## TO DO
With the pictures removed, write out the full listing below exactly.

## INFORMATION SHOWN
--------------------------------------------------

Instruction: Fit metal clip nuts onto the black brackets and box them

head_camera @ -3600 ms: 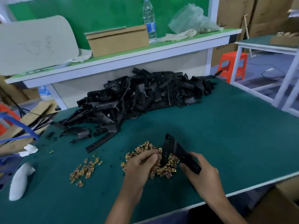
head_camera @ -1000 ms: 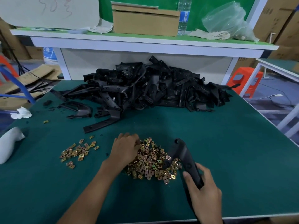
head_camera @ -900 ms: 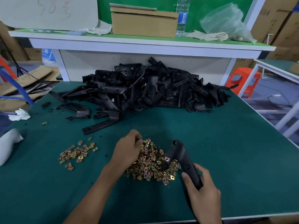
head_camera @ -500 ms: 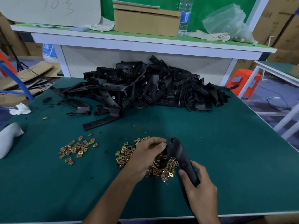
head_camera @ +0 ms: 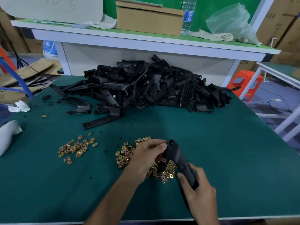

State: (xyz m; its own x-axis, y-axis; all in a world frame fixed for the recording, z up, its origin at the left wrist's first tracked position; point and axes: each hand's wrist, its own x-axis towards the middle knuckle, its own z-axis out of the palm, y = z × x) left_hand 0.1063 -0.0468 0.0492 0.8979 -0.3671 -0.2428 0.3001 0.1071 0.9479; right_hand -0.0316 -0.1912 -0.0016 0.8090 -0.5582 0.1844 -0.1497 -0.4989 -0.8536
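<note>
Head view of a clip-nut fitting station on a green-topped counter [head_camera: 227,159]. The right hand [head_camera: 198,194] is closed around the lower end of a black bracket [head_camera: 177,157], which rises tilted up and away from the wrist, its free upper end near the fingertips of the left hand [head_camera: 146,157]. The left hand is curled with thumb and fingers pinched at that upper end; whether a nut sits in the pinch cannot be told, since the fingers cover the spot. Directly beneath both hands lies the main heap of brass-coloured metal clip nuts [head_camera: 125,156], with a smaller scatter of clip nuts [head_camera: 76,147] well apart to the left. The stock pile of black brackets [head_camera: 146,88] lies at the far edge of the counter. A cardboard box [head_camera: 149,17] stands on the raised shelf [head_camera: 146,40] behind. Handling, as judged: the bracket appears to be stiff moulded plastic, light, and matt enough to hold firmly in a whole-hand grip at the end opposite the fitting point. The nuts look like thin, springy sheet metal, small and smooth, best pinched flat by their faces and slid over the bracket edge. Their edges may be sharp.
</note>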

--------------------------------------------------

## RESULT
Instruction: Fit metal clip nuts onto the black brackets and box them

head_camera @ -3600 ms: 
head_camera @ -1000 ms: 
head_camera @ -900 ms: 
head_camera @ -500 ms: 
head_camera @ +0 ms: 

State: (xyz m; its own x-axis, y-axis; all in a world frame fixed for the recording, z up, its origin at the left wrist's first tracked position; point and axes: each hand's wrist, its own x-axis towards the middle knuckle, its own z-axis out of the palm, y = z × x) left_hand 0.1063 -0.0468 0.0492 0.8979 -0.3671 -0.2428 0.3001 0.1071 0.9479; right_hand -0.0316 -0.1912 -0.0016 0.8090 -0.5582 0.1844 -0.1497 -0.4989 -0.8536
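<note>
Head view of a clip-nut fitting station on a green-topped counter [head_camera: 227,159]. The right hand [head_camera: 198,194] is closed around the lower end of a black bracket [head_camera: 177,157], which rises tilted up and away from the wrist, its free upper end near the fingertips of the left hand [head_camera: 146,157]. The left hand is curled with thumb and fingers pinched at that upper end; whether a nut sits in the pinch cannot be told, since the fingers cover the spot. Directly beneath both hands lies the main heap of brass-coloured metal clip nuts [head_camera: 125,156], with a smaller scatter of clip nuts [head_camera: 76,147] well apart to the left. The stock pile of black brackets [head_camera: 146,88] lies at the far edge of the counter. A cardboard box [head_camera: 149,17] stands on the raised shelf [head_camera: 146,40] behind. Handling, as judged: the bracket appears to be stiff moulded plastic, light, and matt enough to hold firmly in a whole-hand grip at the end opposite the fitting point. The nuts look like thin, springy sheet metal, small and smooth, best pinched flat by their faces and slid over the bracket edge. Their edges may be sharp.
</note>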

The exercise requires no further answer.